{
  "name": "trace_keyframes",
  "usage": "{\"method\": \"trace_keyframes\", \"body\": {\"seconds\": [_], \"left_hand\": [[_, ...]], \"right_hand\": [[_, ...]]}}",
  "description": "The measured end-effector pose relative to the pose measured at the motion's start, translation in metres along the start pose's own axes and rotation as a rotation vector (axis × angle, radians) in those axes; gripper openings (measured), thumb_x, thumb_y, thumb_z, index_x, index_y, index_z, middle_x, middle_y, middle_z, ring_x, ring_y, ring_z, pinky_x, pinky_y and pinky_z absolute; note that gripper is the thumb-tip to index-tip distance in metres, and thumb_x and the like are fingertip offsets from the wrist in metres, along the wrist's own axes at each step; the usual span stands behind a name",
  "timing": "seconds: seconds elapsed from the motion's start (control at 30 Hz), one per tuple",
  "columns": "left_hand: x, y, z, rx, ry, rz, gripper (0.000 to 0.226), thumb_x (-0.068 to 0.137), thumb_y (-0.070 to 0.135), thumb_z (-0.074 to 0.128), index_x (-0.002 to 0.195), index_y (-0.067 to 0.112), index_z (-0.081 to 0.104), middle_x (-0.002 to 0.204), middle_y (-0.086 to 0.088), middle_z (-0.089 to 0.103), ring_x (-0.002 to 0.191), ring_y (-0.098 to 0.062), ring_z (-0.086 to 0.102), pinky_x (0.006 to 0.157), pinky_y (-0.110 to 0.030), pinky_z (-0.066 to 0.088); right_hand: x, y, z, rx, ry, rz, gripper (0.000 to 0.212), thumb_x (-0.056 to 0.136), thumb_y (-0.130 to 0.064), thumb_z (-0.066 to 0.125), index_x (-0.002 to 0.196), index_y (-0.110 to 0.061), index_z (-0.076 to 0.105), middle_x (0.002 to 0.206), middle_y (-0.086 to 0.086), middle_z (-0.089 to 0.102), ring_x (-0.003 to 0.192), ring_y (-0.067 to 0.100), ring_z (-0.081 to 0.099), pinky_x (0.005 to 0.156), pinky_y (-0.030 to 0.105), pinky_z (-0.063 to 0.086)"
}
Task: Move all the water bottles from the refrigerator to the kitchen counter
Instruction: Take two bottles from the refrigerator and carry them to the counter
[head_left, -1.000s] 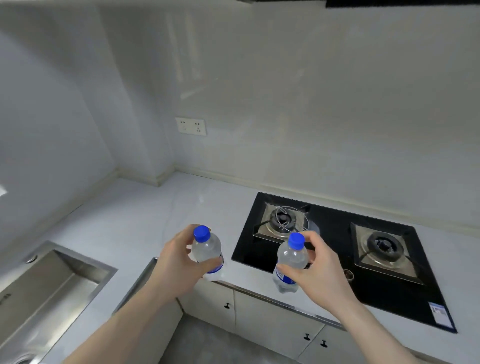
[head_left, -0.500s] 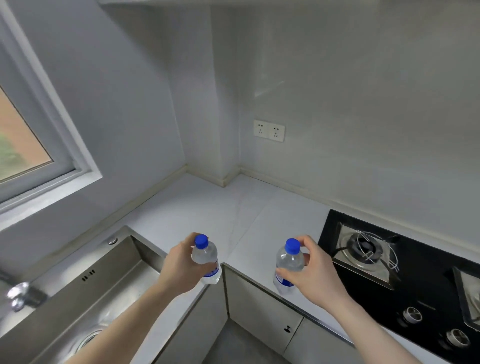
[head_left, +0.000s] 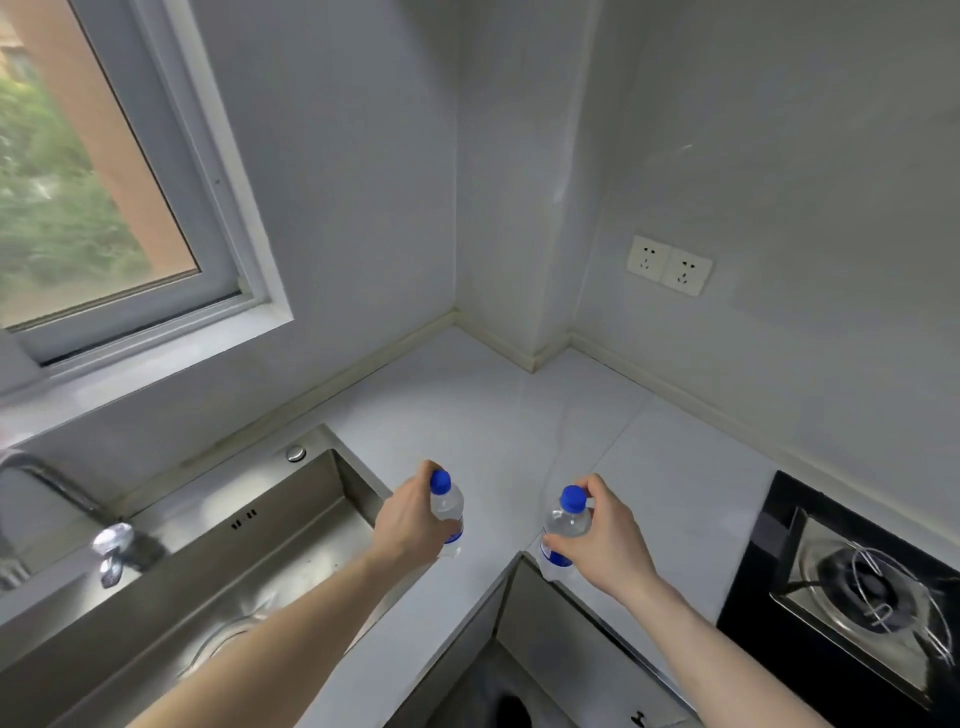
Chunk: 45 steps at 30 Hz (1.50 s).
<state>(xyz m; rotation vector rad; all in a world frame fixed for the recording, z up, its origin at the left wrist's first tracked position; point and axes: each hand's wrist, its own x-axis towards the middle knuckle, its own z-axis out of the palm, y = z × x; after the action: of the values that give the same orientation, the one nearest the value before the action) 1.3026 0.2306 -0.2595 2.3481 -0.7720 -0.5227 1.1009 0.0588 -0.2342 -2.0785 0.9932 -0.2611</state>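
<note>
I hold two small clear water bottles with blue caps and blue labels. My left hand (head_left: 410, 519) grips the left bottle (head_left: 448, 506) around its body, upright over the white kitchen counter (head_left: 498, 426) just right of the sink. My right hand (head_left: 608, 540) grips the right bottle (head_left: 569, 522) by its upper body, over the counter's inner front corner. I cannot tell whether either bottle's base touches the counter. The refrigerator is out of view.
A steel sink (head_left: 218, 561) with a faucet (head_left: 62, 499) lies at the left under a window (head_left: 88, 171). A black gas hob (head_left: 852, 577) sits at the right. A double wall socket (head_left: 669, 265) is above the corner. Cabinet doors (head_left: 571, 649) run below the counter edge.
The view has swung left from the hob toward the counter corner and the sink. Both hands carried their bottles along, and now hold them over the corner area.
</note>
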Motion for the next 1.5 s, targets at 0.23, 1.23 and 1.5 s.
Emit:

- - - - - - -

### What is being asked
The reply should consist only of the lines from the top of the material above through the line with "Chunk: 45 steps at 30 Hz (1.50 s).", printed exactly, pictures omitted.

### Solution for this problem
{
  "name": "trace_keyframes",
  "usage": "{\"method\": \"trace_keyframes\", \"body\": {\"seconds\": [_], \"left_hand\": [[_, ...]], \"right_hand\": [[_, ...]]}}",
  "description": "The measured end-effector pose relative to the pose measured at the motion's start, translation in metres along the start pose's own axes and rotation as a rotation vector (axis × angle, radians) in those axes; gripper openings (measured), thumb_x, thumb_y, thumb_z, index_x, index_y, index_z, middle_x, middle_y, middle_z, ring_x, ring_y, ring_z, pinky_x, pinky_y and pinky_z absolute; note that gripper is the thumb-tip to index-tip distance in metres, and thumb_x and the like are fingertip offsets from the wrist in metres, along the wrist's own axes at each step; the usual span stands behind a name",
  "timing": "seconds: seconds elapsed from the motion's start (control at 30 Hz), one per tuple",
  "columns": "left_hand: x, y, z, rx, ry, rz, gripper (0.000 to 0.226), thumb_x (-0.068 to 0.137), thumb_y (-0.070 to 0.135), thumb_z (-0.074 to 0.128), index_x (-0.002 to 0.195), index_y (-0.067 to 0.112), index_z (-0.081 to 0.104), middle_x (-0.002 to 0.204), middle_y (-0.086 to 0.088), middle_z (-0.089 to 0.103), ring_x (-0.002 to 0.191), ring_y (-0.098 to 0.062), ring_z (-0.086 to 0.102), pinky_x (0.006 to 0.157), pinky_y (-0.110 to 0.030), pinky_z (-0.066 to 0.088); right_hand: x, y, z, rx, ry, rz, gripper (0.000 to 0.212), thumb_x (-0.056 to 0.136), thumb_y (-0.130 to 0.064), thumb_z (-0.066 to 0.125), index_x (-0.002 to 0.196), index_y (-0.110 to 0.061), index_z (-0.076 to 0.105), middle_x (0.002 to 0.206), middle_y (-0.086 to 0.086), middle_z (-0.089 to 0.102), ring_x (-0.003 to 0.192), ring_y (-0.067 to 0.100), ring_z (-0.081 to 0.099), pinky_x (0.005 to 0.156), pinky_y (-0.030 to 0.105), pinky_z (-0.063 to 0.086)"
}
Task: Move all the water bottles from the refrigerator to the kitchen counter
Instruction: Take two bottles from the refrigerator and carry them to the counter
[head_left, -1.000s] 
[head_left, -0.500s] 
[head_left, +0.000s] 
Chunk: 45 steps at 30 Hz (1.50 s).

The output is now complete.